**Problem description:** Give again, word for word, each line below starting at the one that contains "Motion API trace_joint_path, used" and ending at the one that contains "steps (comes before".
===
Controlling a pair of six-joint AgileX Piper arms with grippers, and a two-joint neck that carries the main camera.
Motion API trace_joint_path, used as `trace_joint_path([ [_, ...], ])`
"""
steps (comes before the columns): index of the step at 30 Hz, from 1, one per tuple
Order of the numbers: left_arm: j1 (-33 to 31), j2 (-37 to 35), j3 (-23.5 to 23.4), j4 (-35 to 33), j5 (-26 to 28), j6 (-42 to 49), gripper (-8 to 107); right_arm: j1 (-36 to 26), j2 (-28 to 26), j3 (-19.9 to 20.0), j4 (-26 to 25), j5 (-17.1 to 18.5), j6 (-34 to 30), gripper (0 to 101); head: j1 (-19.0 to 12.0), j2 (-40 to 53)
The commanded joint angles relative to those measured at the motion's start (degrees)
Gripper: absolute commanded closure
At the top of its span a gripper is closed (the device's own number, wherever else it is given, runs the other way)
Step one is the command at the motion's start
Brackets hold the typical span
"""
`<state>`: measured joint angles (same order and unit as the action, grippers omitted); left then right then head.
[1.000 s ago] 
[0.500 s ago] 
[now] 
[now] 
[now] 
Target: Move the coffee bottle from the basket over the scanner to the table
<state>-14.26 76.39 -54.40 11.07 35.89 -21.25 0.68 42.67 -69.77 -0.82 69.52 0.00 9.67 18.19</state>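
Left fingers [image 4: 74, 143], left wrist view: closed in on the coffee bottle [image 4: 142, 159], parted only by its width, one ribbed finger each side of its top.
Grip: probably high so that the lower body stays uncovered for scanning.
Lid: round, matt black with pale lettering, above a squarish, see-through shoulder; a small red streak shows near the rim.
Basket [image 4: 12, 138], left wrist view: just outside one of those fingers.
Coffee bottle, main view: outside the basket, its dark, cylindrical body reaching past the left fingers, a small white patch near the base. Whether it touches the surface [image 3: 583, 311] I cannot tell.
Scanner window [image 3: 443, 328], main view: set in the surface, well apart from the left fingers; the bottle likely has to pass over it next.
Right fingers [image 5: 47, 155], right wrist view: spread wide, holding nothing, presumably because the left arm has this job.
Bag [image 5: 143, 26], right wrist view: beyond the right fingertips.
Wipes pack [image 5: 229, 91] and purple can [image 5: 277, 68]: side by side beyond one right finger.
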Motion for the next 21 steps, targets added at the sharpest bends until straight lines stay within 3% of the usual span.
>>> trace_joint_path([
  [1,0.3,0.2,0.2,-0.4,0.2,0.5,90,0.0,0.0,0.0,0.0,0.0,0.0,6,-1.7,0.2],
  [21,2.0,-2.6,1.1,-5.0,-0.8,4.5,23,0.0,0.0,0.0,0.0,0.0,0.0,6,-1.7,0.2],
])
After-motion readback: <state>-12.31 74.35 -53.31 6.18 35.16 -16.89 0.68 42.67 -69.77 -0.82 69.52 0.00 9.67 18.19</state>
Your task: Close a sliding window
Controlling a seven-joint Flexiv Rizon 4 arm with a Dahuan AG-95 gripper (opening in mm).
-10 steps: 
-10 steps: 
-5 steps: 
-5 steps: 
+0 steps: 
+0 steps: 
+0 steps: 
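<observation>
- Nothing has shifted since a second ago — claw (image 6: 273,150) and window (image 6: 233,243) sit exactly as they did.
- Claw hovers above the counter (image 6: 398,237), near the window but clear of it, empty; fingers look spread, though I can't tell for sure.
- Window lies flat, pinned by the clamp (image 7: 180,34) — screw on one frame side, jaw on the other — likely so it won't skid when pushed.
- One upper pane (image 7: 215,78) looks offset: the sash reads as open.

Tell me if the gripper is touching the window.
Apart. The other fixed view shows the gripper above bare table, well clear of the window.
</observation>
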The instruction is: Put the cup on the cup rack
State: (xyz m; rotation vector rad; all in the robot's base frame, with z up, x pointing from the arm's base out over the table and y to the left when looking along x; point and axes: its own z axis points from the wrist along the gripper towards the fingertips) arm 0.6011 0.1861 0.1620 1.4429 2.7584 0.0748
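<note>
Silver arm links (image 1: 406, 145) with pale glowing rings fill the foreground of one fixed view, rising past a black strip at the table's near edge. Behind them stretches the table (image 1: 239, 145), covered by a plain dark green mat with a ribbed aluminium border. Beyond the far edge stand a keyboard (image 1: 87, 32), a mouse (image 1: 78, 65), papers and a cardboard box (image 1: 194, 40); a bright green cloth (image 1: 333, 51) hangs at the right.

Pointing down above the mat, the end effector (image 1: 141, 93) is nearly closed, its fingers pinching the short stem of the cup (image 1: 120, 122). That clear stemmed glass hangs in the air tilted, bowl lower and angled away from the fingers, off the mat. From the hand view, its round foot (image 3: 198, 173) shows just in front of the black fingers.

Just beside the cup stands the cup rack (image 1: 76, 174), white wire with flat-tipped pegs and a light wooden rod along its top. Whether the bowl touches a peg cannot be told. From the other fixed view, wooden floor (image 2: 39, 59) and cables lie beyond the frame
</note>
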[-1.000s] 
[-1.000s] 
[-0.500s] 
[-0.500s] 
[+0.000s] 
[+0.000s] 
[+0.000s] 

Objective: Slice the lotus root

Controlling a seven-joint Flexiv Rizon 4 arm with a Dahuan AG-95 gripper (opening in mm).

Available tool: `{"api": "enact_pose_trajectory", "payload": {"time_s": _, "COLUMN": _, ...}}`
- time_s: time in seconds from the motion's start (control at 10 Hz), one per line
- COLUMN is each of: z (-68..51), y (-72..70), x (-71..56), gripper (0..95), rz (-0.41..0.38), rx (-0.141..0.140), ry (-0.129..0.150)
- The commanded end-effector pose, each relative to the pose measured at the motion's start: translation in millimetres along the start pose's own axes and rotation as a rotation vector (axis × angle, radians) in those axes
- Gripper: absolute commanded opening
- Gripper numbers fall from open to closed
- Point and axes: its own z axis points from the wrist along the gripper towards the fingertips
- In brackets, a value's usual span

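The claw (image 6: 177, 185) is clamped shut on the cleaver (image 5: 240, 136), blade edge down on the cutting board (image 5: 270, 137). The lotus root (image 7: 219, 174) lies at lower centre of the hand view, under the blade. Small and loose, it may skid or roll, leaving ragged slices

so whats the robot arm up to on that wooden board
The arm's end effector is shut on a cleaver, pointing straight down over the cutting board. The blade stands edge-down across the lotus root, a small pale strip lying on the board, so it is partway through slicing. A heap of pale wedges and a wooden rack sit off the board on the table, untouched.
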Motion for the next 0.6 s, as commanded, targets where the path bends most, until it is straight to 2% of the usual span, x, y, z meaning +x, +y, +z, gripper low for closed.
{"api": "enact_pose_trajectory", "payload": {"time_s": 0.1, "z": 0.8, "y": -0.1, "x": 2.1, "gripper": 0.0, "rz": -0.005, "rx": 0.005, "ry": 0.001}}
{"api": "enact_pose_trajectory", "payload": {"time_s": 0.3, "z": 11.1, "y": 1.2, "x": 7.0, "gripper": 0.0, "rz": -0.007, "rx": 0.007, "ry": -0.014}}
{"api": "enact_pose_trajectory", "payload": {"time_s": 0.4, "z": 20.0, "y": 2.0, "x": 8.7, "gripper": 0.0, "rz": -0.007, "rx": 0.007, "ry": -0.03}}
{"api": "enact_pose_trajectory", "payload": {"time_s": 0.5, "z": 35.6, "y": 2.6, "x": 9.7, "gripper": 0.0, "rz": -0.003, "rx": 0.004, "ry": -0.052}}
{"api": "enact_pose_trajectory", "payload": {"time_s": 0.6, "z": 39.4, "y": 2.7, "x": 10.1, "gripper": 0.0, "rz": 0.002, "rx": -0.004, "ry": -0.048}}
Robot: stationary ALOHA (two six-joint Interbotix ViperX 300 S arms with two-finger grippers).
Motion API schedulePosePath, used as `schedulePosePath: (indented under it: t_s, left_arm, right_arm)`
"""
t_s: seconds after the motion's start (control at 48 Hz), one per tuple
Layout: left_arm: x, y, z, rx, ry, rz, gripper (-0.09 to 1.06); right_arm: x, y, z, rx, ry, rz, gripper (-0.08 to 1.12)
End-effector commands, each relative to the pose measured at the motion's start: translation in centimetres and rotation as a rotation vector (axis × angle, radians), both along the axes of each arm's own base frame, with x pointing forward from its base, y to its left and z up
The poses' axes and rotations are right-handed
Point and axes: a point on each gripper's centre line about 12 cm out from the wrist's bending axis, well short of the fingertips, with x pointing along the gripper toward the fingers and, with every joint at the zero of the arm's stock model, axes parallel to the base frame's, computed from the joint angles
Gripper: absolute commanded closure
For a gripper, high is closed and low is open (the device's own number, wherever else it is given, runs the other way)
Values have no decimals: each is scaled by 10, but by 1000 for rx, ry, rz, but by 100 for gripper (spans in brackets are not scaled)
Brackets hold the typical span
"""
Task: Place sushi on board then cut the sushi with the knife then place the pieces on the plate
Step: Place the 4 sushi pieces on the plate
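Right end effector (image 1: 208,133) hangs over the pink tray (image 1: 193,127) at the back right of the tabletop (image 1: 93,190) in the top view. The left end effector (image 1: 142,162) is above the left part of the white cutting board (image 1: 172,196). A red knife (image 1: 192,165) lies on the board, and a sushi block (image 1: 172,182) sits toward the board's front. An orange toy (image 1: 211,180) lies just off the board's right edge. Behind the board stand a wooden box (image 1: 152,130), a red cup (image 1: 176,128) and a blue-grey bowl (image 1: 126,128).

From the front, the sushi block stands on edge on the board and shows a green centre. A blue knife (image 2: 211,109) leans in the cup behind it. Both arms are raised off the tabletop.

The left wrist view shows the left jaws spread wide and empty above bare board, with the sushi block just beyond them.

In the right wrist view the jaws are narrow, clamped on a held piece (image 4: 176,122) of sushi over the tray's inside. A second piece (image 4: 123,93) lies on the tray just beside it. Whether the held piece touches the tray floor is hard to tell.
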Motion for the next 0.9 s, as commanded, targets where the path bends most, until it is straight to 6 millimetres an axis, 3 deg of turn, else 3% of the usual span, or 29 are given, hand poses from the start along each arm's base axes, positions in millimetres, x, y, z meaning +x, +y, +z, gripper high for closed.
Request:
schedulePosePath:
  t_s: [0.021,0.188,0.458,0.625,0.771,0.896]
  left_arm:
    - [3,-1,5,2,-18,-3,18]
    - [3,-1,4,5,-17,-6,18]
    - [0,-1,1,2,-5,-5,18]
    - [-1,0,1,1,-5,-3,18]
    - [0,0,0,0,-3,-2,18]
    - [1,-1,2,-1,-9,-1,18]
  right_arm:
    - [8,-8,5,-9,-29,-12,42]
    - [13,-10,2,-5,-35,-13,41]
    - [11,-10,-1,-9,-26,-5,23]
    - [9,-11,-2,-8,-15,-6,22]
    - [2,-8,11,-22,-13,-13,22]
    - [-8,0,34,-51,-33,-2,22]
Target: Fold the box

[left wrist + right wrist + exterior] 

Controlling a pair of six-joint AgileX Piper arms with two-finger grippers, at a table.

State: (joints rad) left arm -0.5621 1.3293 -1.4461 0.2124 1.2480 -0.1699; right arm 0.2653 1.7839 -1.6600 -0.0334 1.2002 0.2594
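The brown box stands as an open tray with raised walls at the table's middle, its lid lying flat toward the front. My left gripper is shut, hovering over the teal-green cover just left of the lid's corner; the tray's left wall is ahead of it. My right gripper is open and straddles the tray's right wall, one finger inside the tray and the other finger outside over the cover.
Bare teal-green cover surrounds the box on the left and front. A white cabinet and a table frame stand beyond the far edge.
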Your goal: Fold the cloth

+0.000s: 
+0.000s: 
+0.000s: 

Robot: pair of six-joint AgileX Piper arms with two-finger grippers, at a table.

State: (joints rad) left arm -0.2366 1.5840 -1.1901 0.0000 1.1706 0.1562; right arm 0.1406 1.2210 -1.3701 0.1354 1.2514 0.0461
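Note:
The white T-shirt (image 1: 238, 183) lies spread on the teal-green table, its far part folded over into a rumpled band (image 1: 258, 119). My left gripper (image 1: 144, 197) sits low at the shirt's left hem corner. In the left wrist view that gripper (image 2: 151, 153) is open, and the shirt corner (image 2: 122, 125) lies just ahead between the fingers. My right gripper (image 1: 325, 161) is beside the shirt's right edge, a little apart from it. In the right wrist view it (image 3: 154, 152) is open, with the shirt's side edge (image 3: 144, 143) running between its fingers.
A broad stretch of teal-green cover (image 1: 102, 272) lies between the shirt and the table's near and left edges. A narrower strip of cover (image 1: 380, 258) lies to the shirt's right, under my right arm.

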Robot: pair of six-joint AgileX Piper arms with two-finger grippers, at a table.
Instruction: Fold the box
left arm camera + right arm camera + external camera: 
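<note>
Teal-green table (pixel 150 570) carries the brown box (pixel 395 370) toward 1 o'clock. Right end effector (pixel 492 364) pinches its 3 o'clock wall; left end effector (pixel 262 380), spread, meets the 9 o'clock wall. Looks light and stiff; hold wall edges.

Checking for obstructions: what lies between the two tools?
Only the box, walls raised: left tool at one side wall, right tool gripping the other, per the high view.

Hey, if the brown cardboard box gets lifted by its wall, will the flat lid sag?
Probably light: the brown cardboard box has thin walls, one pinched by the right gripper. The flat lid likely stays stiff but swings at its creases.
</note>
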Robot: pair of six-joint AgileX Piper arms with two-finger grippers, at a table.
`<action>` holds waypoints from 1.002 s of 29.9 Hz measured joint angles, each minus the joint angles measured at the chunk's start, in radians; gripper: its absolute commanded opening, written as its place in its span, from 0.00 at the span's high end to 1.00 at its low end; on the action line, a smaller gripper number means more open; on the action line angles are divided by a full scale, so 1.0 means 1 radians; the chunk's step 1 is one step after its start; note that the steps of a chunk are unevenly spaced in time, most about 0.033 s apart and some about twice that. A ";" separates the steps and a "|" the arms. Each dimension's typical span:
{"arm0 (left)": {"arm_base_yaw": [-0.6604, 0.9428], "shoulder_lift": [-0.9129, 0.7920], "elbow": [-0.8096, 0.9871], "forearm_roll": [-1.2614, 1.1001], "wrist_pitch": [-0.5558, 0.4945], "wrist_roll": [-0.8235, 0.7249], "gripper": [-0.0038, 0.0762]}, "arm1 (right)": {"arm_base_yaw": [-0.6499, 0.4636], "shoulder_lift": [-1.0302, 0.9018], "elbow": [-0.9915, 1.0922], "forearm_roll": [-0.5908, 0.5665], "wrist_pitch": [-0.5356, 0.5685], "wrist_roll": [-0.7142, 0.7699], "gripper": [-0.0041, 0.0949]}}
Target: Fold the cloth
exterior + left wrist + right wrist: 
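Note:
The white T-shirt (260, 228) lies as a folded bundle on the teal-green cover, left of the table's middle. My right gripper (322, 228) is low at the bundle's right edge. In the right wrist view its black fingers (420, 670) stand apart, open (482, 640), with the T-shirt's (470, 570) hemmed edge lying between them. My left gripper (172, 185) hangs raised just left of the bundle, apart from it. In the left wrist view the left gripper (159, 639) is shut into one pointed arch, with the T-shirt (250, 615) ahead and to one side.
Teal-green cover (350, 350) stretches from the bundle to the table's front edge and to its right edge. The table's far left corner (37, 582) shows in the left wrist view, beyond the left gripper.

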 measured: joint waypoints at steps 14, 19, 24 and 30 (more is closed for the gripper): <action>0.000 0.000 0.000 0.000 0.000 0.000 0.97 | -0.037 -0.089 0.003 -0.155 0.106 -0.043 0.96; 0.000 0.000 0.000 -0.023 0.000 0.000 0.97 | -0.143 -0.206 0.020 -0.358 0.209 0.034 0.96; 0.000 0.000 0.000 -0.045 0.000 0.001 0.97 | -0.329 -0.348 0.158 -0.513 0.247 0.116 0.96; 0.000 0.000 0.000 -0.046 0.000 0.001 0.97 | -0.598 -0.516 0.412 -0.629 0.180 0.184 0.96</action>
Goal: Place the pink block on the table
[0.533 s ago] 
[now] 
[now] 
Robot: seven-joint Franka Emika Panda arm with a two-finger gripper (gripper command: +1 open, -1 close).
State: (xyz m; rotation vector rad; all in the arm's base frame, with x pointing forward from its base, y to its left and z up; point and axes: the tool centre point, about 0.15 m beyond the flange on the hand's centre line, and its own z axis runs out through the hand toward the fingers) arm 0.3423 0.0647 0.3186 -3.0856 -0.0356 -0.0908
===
**Reply:**
Motion API trace_joint_path, used as `trace_joint_path([ [_, ...], ])`
"""
steps (comes before the columns): index of the step at 30 Hz, from 1, one per tuple

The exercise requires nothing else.